I looked at this, and i could not see the relevance of venn diagrams.

In four dimensions, it is possible for two hedrices (2-flats) to cross at a point. These can be done to make clifford-parallels, or at some askew angle.

It is useful to consider the space of great arrows. A great arrow is a great circle with a direction. One considers the set of great arrows around a point, which consists of in turn, all circles of fixed diameter centered on that point, and thence every hedrix through that point.

The topology of the points representing great arrows forms a "bi-glomohedric prism". This is a terix (4-fabric) in 6d. It can be read as a grid, where a point corresponds to an "x" sphere, and a "y" sphere.

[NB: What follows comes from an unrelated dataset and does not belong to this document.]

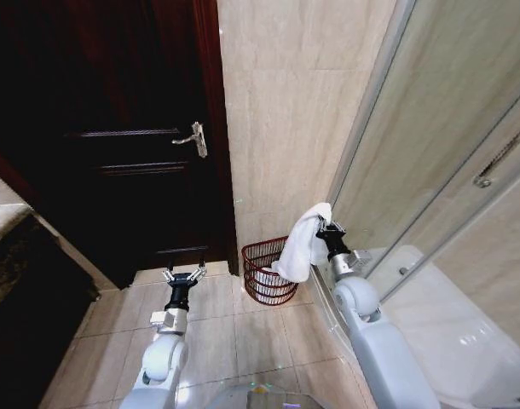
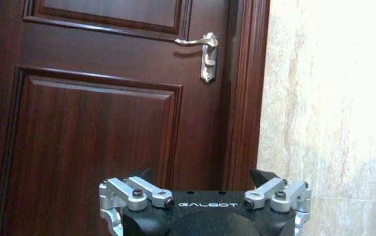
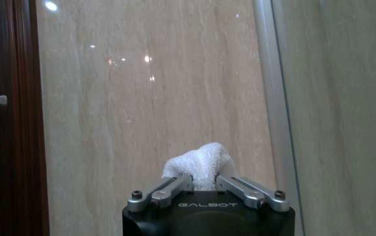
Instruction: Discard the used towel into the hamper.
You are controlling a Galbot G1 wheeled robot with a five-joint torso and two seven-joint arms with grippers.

The shape is then x1^2 + x2^2 + x3^2 = y1 ^2 + y2^2 + y3 ^2 = r^2

Two points on the same x axis represent left-parallel curves. Two points on the y axis represent right-parallel curves.

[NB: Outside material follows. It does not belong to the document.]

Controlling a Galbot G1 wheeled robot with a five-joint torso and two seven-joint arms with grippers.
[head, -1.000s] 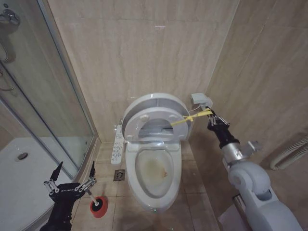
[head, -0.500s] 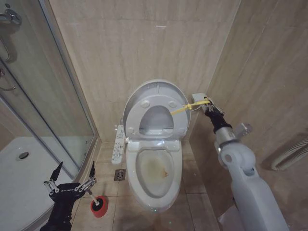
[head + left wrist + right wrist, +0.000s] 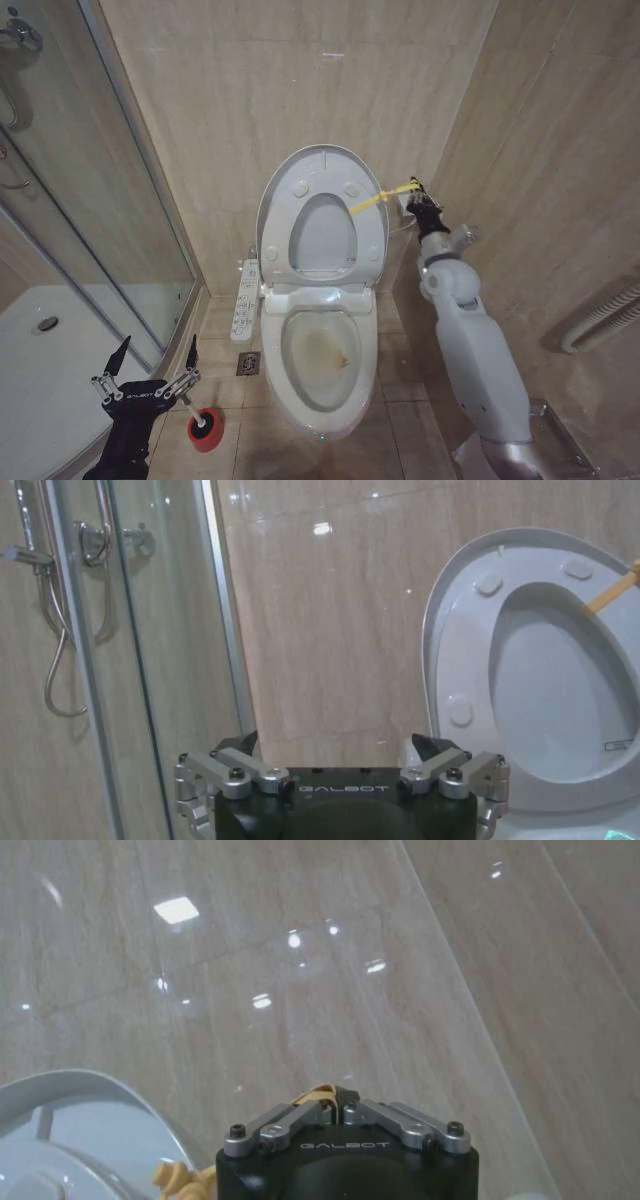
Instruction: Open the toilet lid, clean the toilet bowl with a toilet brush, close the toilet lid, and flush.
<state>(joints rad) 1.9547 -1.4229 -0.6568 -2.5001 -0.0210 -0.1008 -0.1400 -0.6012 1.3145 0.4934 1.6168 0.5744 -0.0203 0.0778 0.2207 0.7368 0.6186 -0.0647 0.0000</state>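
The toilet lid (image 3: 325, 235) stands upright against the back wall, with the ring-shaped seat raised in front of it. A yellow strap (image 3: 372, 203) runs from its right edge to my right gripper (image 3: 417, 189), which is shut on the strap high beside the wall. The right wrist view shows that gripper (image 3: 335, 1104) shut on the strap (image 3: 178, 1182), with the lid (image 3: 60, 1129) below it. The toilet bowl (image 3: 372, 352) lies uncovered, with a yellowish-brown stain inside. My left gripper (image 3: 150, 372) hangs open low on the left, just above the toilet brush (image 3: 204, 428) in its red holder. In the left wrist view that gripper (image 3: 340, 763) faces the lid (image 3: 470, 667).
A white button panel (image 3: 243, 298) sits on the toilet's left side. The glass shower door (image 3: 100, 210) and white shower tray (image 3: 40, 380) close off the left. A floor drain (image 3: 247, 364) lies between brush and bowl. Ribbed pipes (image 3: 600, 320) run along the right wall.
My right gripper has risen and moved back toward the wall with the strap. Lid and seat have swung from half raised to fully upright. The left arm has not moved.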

For any two great arrows, A,a and B,b there is a pair of great arrows that one is left-parallel to, and one is right parallel to, ie A,b and B,a.

If you have a hedrix of fixed orientation (as happens in complex numbers and quarterions), then one of these vectors is fixed, and the other divises into A1 and 1a. These are of course not orthogonal, but you can construct any rotation by a left-parallel clifford rotation, followed by a right-parallel one. This is what the e1e2 stuff means.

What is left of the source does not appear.